IF-MIB::ifDescr.15 = STRING: eth0.2222
IF-MIB::ifDescr.16 = STRING: eth0.3030
IF-MIB::ifDescr.19 = STRING: ppp0
IF-MIB::ifDescr.20 = STRING: ppp0
IF-MIB::ifNumber.0 = INTEGER: 18
# cat dev
Inter-| Receive | Transmit
face |bytes packets errs drop fifo frame compressed multicast|bytes packets
errs drop fifo colls carrier compressed
lo: 42034 429 0 0 0 0 0 0 42034 429 0 0 0 0 0 0
teql0: 0 0 0 0 0 0 0 0 0 0 0 0 0 0 0 0
tunl0: 0 0 0 0 0 0 0 0 0 0 0 0 0 0 0 0
gre0: 0 0 0 0 0 0 0 0 0 0 0 0 0 0 0 0
eth0: 928024 5397 0 0 0 0 0 0 2323119 5846 0 0 0 0 0 0
eth1: 1630819 2335 0 9 0 0 0 0 350976 2319 0 0 0 0 0 0
ipsec0: 0 0 0 0 0 0 0 0 0 0 0 0 0 0 0 0
ipsec1: 0 0 0 0 0 0 0 0 0 0 0 0 0 0 0 0
ipsec2: 0 0 0 0 0 0 0 0 0 0 0 0 0 0 0 0
ipsec3: 0 0 0 0 0 0 0 0 0 0 0 0 0 0 0 0
mast0: 0 0 0 0 0 0 0 0 0 0 0 0 0 0 0 0
eth0.4069: 852516 5398 0 0 0 0 0 0 2318569 5803 0 0 0 0 0 0
eth0.666: 0 0 0 0 0 0 0 0 1572 14 0 0 0 0 0 0
eth0.888: 0 0 0 0 0 0 0 0 498 5 0 0 0 0 0 0
eth0.2222: 0 0 0 0 0 0 0 0 1532 14 0 0 0 0 0 0
eth0.3030: 0 0 0 0 0 0 0 0 498 5 0 0 0 0 0 0
ppp0: 5636 31 0 0 0 0 0 0 7856 36 0 0 0 0 0 0
After a few minutes the 'old' ppp0 will disappear in the SNMP results
returned. As this process repeats the index value for ppp0 keeps getting higher
and higher. However, ipAdEntIfIndex and all of the interface stats (ifNumber,
ifDescr, ifIndex, etc) all consistently refer to the current new value.

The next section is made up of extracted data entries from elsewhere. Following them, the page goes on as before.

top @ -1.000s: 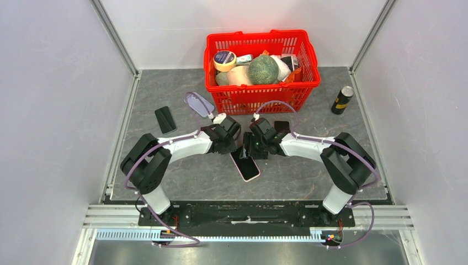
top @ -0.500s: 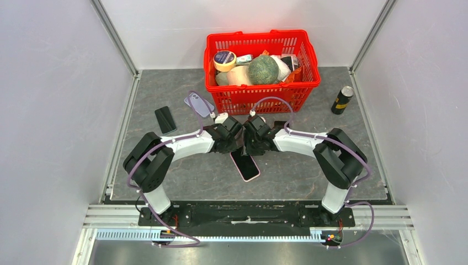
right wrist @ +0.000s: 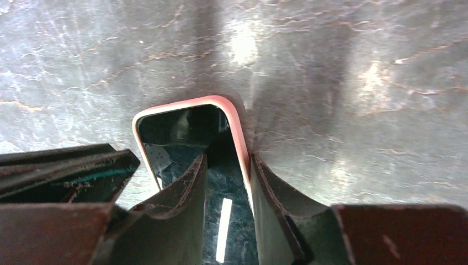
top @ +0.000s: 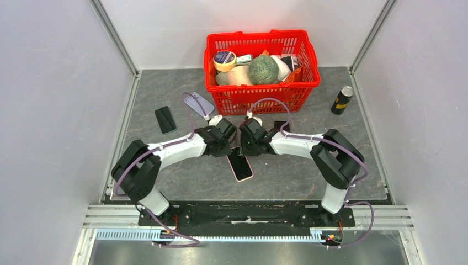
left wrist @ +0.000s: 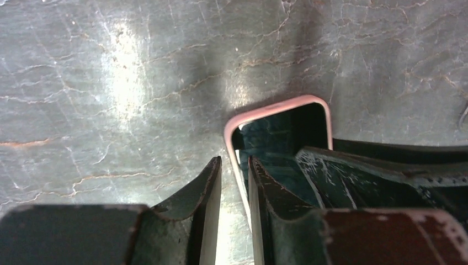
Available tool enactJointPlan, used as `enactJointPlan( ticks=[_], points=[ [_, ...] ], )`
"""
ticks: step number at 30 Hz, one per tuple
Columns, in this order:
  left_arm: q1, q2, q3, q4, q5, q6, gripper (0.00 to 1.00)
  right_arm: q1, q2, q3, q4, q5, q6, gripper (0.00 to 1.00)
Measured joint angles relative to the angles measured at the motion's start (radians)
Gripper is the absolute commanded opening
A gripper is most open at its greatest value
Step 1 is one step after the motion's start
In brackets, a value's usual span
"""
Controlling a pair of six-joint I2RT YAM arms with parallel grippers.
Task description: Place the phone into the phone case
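In the top view, the two arms are meeting over the middle of the worktop (top: pixel 309 171). The phone (top: pixel 240 167) is lying flat, screen up, inside the pink phone case (top: pixel 245 179), just in front of both wrists. The left gripper (top: pixel 230 150) and the right gripper (top: pixel 244 150) are reaching down onto its far end, close beside each other. A red basket (top: pixel 259 99) is standing behind them, and a second phone (top: pixel 165 119) and a clear case (top: pixel 199 102) are lying well apart on the left.

In the left wrist view, the left gripper (left wrist: pixel 234 161) is standing narrow and is straddling one long side of the phone case (left wrist: pixel 276 106). One finger is outside on the worktop and the other is over the dark glass. A bright strip is showing between the outer finger and the rim, so it is not pinching.

In the right wrist view, the right gripper (right wrist: pixel 229 158) is also standing narrow, astride the opposite side of the phone case (right wrist: pixel 182 104). The outer finger is beside the rim and the inner one is over the screen.

It is not possible to tell whether the phone is fully seated. The phone is probably stiff and rather light, with smooth, slippery and fragile glass. The case rim is probably soft and will bend. It seems better to hold at the rim along the long sides and to press near the corners, not in the middle of the glass.
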Motion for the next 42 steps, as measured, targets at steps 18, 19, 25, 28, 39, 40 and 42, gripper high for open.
enactJointPlan(
  ticks=[18, 19, 25, 28, 39, 40, 42],
  points=[
    [-0.005, -0.091, -0.151, 0.062, 0.143, -0.001, 0.40, 0.047, -0.114, -0.127, 0.034, -0.019, 0.010, 0.57],
    [-0.007, -0.091, -0.153, 0.068, 0.146, -0.001, 0.40, 0.048, -0.117, -0.130, 0.029, -0.019, 0.009, 0.57],
    [-0.029, -0.083, -0.163, 0.102, 0.153, -0.002, 0.38, 0.087, -0.123, -0.135, 0.015, -0.002, 0.002, 0.42],
    [-0.040, -0.074, -0.163, 0.121, 0.152, -0.006, 0.33, 0.116, -0.113, -0.134, 0.021, 0.011, 0.012, 0.33],
    [-0.057, -0.063, -0.164, 0.127, 0.131, -0.035, 0.18, 0.147, -0.108, -0.122, 0.004, 0.084, 0.031, 0.32],
    [-0.058, -0.066, -0.164, 0.127, 0.130, -0.036, 0.20, 0.148, -0.113, -0.122, 0.003, 0.087, 0.031, 0.37],
    [-0.061, -0.074, -0.164, 0.124, 0.121, -0.037, 0.25, 0.151, -0.117, -0.122, -0.001, 0.095, 0.031, 0.53]
  ],
)
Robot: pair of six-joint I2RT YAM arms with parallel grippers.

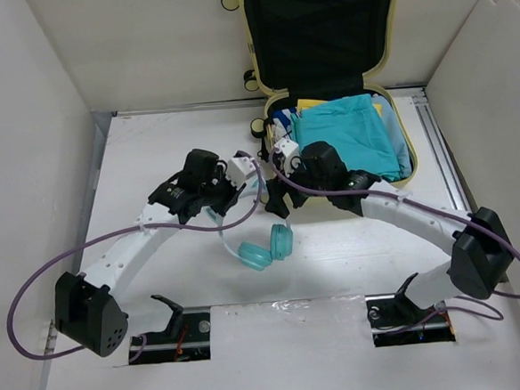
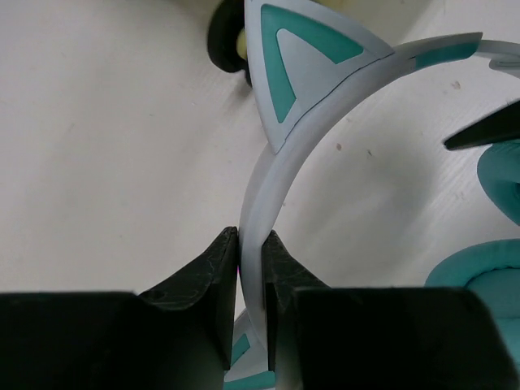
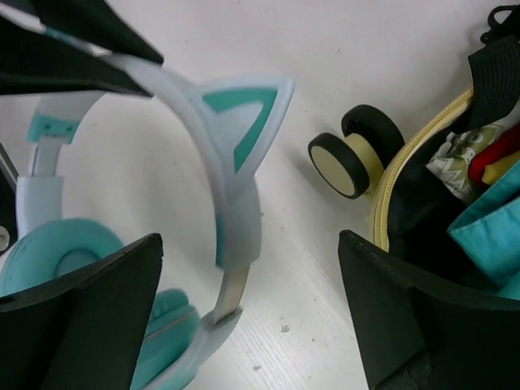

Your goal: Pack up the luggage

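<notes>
Luggage, a small pale-yellow hard-shell suitcase with rounded corners, lies open at 12 to 1 o'clock on the white table. Its black-lined lid stands up against the back wall, and its tray touches the table's far edge. Folded teal fabric covers most of the tray, with the yellow rim showing at its 3 o'clock side.

The white cat-ear headphones with teal ear cushions are near the table's centre, at 7 o'clock from the tray. The left gripper is clenched on their thin white headband, pads pressed to both faces. The right gripper is released, its fingers spread wide. One finger is beside the cushions and the other beside the suitcase's black-and-cream wheel, touching neither.

Bare tabletop lies at 9 to 11 o'clock. White side panels close in at 9 and 3 o'clock. A narrower strip of table runs at 6 o'clock, before the arm bases.
</notes>
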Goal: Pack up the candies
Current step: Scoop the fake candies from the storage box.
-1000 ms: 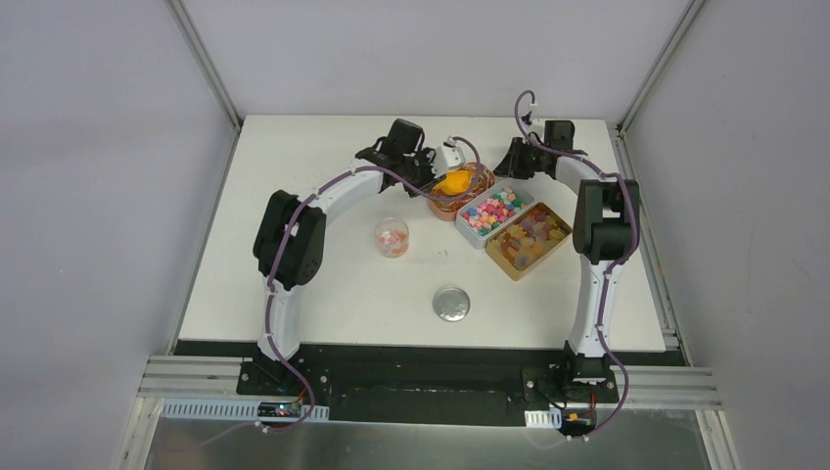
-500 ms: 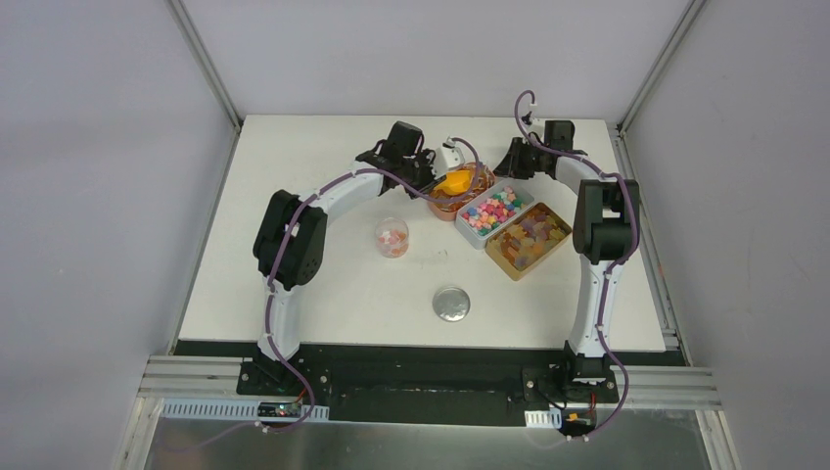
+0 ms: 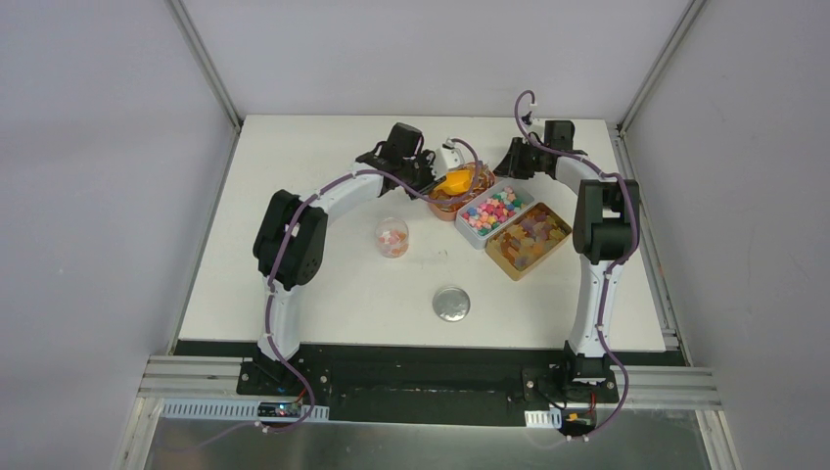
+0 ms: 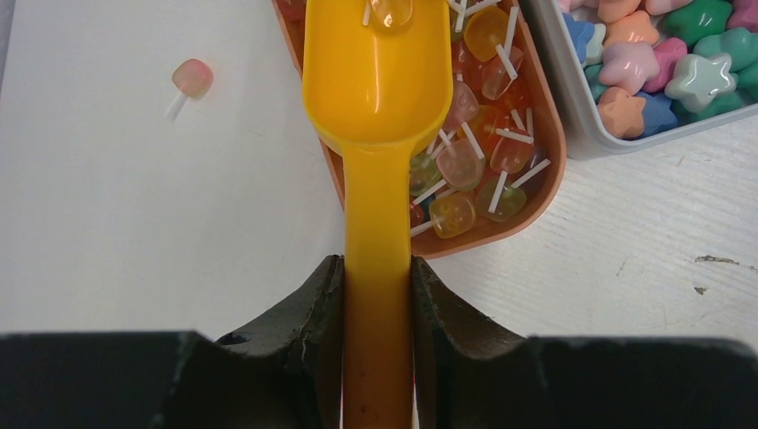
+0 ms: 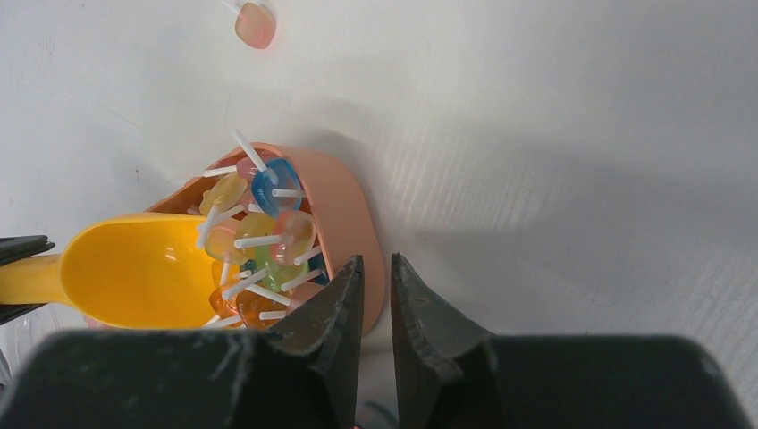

IF-MIB::ifDescr.15 = STRING: eth0.2222
IF-MIB::ifDescr.16 = STRING: eth0.3030
IF-MIB::ifDescr.20 = STRING: ppp0
IF-MIB::ifNumber.0 = INTEGER: 17
I decided to keep this code the way it was since testing with the customer
showed that their tool was fine with this behavior.
Unfortunately now I have a completely different customer with a similar
complaint. Their netflow tool (which creates reports based on SNMP polling
results) is complaining about “unmanaged” interfaces. I strongly suspect this
is being caused by ppp0's continuously increasing index numbers. Can you
provide any insight as to why this is happening, or better yet how to stop it?
I did recently find an old bug report ([ net-snmp-Bugs-1238857 ] ipAdEntIfIndex
out of sync with ifIndex) that suggests compiling with “--enable-mfd-rewrites”,
but that didn't change anything for me.